* _Directions for this task_
All lines up to and including the one that contains "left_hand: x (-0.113" are to be transcribed exactly, starting from the first line of the records.

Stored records

== == ==

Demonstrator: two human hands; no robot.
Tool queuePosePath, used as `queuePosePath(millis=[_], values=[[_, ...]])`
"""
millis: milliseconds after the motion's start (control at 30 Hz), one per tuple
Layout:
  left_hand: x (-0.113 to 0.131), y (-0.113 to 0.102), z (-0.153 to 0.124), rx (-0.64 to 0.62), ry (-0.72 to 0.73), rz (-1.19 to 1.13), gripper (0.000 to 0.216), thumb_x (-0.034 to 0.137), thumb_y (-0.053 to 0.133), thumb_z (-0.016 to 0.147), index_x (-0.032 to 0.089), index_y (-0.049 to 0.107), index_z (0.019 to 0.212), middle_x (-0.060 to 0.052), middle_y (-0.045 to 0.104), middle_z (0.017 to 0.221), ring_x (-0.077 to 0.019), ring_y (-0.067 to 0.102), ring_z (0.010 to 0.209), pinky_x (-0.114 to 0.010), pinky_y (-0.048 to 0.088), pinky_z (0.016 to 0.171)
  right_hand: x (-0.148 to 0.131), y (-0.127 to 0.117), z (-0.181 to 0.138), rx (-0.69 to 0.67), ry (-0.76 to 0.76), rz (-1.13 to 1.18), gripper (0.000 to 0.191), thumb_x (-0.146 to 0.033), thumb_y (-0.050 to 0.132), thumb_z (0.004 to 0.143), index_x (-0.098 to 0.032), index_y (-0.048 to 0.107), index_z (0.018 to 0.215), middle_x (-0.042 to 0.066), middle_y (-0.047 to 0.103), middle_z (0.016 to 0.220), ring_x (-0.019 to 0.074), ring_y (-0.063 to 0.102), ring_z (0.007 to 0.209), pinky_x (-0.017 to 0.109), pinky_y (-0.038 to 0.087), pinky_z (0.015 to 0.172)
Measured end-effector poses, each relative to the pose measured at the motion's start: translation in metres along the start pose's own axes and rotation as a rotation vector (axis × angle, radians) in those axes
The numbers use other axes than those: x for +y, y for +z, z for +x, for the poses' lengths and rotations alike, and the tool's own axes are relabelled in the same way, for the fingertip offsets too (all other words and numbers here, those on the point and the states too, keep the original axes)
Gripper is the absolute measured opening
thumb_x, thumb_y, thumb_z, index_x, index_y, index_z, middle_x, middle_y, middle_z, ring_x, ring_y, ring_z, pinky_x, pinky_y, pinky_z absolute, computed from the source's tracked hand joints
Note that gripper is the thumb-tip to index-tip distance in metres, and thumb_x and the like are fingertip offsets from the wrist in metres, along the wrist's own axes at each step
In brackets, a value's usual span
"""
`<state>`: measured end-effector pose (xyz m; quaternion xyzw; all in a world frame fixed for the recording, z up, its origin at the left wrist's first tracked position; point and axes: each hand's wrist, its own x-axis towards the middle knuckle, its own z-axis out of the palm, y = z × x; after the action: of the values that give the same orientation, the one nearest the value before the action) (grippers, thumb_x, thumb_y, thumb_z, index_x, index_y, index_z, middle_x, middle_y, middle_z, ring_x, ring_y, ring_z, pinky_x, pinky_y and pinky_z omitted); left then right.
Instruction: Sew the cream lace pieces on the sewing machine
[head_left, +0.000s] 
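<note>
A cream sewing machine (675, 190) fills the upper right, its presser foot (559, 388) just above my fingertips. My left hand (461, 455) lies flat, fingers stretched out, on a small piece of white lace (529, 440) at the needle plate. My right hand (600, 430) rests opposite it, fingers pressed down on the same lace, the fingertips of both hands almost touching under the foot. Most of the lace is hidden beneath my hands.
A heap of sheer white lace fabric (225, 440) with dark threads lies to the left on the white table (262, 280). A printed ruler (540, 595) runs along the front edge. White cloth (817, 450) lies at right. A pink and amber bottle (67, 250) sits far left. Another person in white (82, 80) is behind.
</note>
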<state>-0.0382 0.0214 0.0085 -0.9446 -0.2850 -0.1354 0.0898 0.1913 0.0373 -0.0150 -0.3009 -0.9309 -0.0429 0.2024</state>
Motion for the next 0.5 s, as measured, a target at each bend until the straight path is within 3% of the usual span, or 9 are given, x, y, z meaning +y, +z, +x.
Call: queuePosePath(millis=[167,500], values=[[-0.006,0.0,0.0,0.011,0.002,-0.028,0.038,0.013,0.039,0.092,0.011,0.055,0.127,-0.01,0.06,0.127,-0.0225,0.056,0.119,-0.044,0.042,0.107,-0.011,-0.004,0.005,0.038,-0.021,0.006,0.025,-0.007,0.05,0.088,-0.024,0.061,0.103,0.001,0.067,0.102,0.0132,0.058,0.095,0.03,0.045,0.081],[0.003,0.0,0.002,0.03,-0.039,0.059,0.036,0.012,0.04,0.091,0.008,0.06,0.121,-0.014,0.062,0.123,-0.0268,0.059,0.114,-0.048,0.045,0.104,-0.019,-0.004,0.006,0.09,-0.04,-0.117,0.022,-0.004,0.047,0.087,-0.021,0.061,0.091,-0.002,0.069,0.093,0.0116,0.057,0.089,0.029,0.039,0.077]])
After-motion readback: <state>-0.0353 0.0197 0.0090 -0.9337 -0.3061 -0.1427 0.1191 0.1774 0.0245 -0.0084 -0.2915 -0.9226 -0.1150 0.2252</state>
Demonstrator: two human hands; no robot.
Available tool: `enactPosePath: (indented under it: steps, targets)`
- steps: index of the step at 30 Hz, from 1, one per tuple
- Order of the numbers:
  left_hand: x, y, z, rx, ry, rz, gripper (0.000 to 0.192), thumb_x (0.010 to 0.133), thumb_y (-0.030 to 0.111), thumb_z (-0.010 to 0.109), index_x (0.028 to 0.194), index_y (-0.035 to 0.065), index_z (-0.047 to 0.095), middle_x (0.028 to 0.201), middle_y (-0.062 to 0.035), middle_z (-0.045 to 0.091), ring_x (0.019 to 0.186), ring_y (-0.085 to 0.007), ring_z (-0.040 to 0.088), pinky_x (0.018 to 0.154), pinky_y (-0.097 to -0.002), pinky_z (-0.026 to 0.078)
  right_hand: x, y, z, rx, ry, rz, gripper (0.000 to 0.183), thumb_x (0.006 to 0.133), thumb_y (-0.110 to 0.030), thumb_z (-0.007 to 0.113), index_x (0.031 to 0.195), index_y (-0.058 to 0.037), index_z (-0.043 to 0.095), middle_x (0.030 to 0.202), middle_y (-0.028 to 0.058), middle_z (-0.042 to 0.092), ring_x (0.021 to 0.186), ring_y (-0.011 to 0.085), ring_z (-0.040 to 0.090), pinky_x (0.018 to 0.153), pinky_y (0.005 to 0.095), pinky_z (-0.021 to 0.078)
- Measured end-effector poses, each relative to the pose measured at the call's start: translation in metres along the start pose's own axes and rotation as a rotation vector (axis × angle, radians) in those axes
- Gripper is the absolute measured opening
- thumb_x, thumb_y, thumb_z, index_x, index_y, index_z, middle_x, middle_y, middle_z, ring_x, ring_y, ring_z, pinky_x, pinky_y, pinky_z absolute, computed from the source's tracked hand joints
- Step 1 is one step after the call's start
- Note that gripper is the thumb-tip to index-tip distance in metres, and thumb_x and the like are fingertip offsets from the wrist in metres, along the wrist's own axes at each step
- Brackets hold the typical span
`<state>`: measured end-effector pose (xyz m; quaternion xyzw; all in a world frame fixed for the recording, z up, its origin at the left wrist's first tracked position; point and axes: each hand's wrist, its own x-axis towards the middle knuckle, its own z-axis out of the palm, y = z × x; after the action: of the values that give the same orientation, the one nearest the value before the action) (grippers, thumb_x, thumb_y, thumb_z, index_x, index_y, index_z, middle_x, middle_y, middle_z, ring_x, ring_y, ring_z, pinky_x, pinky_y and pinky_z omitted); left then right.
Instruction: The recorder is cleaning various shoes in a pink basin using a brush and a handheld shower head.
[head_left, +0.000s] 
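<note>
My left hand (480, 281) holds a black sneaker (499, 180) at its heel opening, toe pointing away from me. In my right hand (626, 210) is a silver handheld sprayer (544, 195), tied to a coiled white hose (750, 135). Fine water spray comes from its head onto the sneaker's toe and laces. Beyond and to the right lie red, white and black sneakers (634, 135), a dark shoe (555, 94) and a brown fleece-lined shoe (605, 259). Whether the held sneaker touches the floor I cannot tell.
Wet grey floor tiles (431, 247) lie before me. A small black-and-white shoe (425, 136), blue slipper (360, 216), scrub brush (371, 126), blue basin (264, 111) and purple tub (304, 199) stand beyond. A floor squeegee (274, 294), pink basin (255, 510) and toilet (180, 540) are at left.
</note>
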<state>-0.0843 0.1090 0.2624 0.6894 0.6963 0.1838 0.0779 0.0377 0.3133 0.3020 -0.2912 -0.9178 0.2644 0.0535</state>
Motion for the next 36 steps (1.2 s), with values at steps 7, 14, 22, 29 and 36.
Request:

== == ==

* _Exercise result_
Demonstrator: two human hands; no robot.
Tool queuePosePath, used as `queuePosePath(millis=[_], values=[[_, ...]])`
"""
millis: milliseconds after the motion's start (control at 30 Hz), one per tuple
Layout:
  left_hand: x (-0.113 to 0.131), y (-0.113 to 0.102), z (-0.153 to 0.124), rx (-0.64 to 0.62), ry (-0.72 to 0.73), rz (-1.19 to 1.13), gripper (0.000 to 0.216), thumb_x (-0.034 to 0.137), thumb_y (-0.053 to 0.133), thumb_z (-0.016 to 0.147), index_x (-0.032 to 0.089), index_y (-0.049 to 0.107), index_z (0.019 to 0.212), middle_x (-0.060 to 0.052), middle_y (-0.045 to 0.104), middle_z (0.017 to 0.221), ring_x (-0.077 to 0.019), ring_y (-0.067 to 0.102), ring_z (0.010 to 0.209), pinky_x (-0.114 to 0.010), pinky_y (-0.048 to 0.088), pinky_z (0.016 to 0.171)

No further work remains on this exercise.